■ **About this task**
A single figure is required: the number of lines in the data below that hold the word "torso".

■ **The data**
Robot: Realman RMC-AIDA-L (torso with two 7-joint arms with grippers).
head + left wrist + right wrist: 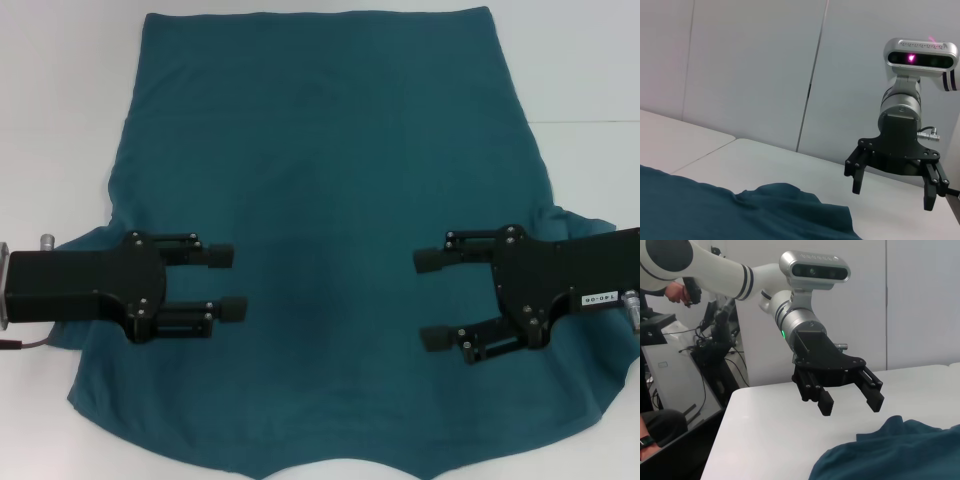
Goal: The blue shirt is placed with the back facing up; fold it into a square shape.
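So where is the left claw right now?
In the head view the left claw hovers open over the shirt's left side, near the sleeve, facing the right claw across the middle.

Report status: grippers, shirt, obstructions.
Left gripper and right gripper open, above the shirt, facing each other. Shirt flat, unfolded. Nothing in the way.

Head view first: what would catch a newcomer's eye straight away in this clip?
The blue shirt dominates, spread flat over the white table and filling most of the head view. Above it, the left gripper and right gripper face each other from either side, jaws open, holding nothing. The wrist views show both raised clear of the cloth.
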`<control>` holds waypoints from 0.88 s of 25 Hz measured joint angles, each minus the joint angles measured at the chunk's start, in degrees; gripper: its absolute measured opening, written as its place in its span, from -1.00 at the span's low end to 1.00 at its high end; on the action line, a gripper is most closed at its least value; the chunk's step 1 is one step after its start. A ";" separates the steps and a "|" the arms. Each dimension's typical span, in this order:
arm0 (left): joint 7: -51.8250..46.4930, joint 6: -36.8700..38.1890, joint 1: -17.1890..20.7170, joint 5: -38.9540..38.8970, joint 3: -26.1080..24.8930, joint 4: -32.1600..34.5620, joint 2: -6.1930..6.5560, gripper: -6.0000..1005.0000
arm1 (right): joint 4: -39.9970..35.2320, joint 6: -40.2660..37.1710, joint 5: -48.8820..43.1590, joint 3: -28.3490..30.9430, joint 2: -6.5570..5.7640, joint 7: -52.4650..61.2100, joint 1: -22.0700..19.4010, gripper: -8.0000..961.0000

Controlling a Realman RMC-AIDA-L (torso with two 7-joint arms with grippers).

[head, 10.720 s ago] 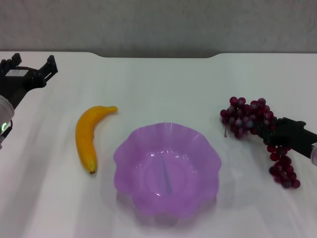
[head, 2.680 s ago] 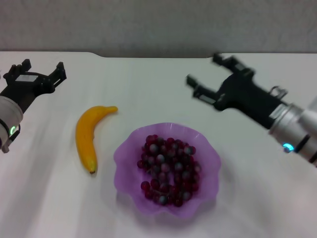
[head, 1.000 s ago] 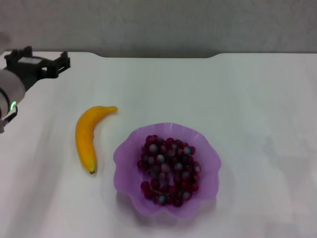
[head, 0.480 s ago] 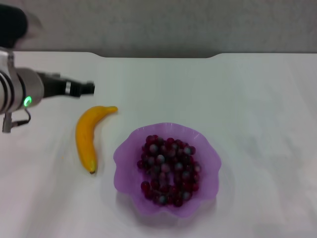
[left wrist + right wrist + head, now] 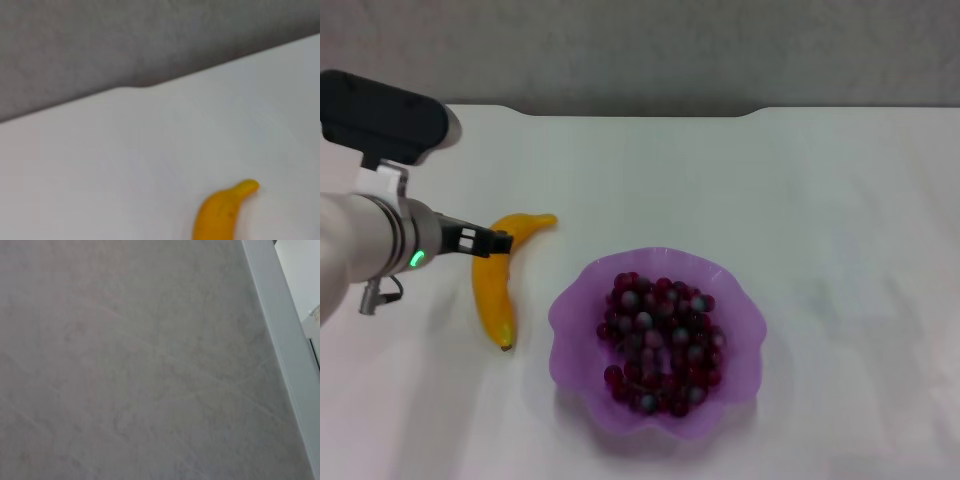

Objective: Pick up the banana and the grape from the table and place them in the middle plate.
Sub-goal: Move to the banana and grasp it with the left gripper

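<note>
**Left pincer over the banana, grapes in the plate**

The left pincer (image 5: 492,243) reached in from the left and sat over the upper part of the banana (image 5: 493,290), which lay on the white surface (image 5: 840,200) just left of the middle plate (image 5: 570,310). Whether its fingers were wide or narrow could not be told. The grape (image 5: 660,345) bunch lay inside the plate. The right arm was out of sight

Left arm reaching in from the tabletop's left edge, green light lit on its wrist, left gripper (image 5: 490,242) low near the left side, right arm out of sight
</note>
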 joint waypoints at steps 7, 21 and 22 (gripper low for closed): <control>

■ **Exercise solution**
2